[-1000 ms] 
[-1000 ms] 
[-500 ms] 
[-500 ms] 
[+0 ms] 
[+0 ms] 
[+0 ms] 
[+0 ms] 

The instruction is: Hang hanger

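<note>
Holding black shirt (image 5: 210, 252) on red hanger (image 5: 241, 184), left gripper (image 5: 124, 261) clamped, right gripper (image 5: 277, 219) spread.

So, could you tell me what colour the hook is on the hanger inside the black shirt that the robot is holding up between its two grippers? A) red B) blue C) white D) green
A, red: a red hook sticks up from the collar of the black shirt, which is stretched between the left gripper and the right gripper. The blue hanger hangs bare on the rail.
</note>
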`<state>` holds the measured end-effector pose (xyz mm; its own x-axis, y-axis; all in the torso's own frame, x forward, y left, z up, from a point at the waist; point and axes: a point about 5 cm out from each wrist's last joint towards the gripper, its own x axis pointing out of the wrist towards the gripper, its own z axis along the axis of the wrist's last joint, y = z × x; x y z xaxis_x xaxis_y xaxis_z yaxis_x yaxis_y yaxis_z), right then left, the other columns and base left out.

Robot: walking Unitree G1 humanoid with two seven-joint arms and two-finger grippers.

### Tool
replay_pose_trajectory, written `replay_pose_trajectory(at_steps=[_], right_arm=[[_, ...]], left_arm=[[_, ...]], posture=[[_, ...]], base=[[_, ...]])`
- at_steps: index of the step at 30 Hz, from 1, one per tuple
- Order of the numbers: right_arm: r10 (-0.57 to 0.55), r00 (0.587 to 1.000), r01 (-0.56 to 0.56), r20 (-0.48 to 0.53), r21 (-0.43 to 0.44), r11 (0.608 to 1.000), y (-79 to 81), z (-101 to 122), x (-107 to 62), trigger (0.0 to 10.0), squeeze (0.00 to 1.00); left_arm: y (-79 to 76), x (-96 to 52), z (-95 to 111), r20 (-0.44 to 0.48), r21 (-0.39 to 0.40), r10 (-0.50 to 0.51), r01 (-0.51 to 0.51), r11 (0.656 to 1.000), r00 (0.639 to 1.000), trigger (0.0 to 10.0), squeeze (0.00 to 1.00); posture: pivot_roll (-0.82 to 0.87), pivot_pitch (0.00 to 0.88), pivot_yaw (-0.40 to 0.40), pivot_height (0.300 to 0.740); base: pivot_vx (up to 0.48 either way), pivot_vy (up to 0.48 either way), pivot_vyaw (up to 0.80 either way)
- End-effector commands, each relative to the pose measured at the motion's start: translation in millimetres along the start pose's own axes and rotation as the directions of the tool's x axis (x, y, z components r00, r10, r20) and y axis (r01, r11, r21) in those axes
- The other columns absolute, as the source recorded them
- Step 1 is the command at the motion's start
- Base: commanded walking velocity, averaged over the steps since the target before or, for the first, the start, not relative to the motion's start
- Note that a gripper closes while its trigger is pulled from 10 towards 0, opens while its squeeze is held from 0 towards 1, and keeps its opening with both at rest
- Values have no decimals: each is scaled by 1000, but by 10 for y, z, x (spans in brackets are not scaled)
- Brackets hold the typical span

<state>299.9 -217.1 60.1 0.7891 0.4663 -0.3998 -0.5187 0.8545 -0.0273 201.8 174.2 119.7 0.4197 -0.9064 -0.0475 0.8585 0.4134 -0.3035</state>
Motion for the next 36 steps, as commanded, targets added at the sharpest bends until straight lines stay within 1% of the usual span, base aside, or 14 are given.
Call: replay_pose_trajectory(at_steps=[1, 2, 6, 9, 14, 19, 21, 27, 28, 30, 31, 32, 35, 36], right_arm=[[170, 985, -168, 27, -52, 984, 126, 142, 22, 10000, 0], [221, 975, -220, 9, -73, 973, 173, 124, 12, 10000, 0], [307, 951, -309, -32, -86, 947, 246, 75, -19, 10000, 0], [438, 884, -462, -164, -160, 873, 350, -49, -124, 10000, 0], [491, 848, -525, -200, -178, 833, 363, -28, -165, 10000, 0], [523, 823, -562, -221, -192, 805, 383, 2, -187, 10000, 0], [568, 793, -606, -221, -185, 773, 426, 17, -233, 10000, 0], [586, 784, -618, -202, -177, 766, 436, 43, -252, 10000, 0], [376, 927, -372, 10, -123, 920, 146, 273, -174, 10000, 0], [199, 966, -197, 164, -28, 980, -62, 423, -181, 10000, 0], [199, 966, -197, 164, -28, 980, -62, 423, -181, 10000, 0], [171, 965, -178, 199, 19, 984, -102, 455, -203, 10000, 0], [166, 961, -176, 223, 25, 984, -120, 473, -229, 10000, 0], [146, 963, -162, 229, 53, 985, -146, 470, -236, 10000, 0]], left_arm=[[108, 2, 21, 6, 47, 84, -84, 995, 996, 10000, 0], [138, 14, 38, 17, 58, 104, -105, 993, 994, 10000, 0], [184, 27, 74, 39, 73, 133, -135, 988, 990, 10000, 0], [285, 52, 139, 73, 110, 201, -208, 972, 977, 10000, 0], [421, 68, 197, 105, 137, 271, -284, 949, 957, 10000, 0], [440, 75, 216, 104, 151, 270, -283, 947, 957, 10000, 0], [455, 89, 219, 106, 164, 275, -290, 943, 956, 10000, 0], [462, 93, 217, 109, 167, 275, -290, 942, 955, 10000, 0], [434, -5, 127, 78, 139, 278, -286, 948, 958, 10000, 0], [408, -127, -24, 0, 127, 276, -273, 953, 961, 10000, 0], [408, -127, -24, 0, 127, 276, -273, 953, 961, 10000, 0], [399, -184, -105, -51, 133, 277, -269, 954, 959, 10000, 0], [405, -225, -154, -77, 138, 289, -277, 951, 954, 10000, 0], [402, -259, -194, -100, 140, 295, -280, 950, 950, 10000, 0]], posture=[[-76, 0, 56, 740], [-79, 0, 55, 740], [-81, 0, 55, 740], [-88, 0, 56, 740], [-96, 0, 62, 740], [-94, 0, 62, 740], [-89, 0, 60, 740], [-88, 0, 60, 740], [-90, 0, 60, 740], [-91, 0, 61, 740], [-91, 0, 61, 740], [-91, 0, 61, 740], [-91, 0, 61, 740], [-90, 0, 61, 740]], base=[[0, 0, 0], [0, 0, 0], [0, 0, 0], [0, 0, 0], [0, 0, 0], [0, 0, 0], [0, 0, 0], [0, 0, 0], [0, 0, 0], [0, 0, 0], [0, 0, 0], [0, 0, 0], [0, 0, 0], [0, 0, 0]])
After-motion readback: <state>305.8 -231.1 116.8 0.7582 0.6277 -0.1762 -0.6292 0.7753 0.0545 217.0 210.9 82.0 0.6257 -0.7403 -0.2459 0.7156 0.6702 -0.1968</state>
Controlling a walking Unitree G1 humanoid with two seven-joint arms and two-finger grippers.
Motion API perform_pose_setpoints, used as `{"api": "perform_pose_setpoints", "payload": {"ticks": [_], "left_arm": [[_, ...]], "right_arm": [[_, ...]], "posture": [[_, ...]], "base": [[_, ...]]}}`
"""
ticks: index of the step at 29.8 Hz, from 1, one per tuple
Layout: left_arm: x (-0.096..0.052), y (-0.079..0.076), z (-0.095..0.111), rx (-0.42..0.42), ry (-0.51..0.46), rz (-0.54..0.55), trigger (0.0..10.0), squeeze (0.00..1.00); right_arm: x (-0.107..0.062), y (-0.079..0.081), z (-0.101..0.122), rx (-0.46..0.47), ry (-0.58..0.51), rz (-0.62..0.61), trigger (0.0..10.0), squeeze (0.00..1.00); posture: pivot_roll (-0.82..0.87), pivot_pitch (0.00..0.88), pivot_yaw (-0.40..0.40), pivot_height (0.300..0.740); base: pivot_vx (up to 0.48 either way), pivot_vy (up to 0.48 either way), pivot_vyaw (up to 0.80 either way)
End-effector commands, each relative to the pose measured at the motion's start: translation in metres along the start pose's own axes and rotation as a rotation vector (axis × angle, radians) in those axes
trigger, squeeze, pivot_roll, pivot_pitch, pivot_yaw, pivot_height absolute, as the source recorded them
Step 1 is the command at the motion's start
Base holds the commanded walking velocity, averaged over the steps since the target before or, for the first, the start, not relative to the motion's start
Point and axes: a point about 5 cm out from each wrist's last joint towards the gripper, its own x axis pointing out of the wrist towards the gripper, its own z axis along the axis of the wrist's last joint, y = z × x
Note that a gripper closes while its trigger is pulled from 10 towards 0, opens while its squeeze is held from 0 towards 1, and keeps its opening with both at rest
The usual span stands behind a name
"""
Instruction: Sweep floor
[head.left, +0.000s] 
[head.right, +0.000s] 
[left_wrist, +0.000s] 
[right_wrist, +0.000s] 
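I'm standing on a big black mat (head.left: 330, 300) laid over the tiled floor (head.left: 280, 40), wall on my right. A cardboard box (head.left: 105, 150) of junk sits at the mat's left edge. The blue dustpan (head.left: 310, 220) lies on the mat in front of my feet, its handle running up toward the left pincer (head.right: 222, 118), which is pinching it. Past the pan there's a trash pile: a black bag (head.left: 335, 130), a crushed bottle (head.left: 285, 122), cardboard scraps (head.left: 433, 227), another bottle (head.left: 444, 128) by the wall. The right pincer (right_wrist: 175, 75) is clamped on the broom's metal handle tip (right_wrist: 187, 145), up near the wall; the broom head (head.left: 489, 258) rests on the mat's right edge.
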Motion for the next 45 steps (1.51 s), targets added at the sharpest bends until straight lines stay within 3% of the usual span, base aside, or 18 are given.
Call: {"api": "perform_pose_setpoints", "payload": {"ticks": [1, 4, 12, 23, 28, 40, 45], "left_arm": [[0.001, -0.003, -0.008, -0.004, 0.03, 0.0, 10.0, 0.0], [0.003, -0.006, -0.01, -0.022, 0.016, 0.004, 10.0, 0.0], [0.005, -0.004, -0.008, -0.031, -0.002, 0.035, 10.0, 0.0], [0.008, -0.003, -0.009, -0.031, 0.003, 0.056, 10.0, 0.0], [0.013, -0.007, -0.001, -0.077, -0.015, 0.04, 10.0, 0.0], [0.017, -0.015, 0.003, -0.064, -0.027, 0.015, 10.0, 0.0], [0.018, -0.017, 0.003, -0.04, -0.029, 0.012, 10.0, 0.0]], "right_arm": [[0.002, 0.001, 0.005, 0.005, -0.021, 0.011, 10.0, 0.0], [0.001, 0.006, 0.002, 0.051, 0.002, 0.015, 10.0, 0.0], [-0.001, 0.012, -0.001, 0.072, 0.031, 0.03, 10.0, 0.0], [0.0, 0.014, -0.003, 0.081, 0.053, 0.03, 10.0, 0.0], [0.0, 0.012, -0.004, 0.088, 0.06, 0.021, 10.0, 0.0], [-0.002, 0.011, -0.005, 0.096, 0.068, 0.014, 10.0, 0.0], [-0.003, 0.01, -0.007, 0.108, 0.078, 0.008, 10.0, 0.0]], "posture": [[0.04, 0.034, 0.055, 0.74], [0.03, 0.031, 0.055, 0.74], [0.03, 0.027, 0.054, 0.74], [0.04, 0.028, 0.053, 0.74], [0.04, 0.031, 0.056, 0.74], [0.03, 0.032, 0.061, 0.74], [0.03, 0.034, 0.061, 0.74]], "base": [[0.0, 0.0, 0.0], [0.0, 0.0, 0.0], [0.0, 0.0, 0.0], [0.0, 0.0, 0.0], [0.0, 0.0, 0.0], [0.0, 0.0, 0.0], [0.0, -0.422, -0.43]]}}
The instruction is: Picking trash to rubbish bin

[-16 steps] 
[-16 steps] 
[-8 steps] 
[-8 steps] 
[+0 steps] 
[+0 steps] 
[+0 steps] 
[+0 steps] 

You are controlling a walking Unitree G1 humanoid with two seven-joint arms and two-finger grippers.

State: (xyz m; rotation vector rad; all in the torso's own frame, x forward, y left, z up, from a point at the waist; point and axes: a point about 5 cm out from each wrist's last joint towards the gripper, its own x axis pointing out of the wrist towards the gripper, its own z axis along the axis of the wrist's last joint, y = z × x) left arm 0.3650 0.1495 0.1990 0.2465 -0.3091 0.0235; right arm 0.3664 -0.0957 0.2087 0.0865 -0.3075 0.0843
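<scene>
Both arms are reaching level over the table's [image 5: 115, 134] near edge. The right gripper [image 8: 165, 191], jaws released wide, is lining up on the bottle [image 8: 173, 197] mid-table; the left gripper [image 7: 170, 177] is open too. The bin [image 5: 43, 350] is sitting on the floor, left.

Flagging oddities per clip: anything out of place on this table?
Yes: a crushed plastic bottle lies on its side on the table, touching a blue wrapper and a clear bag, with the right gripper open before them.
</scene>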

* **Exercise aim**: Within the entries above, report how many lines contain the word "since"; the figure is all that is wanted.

* **Solution to the problem**: 2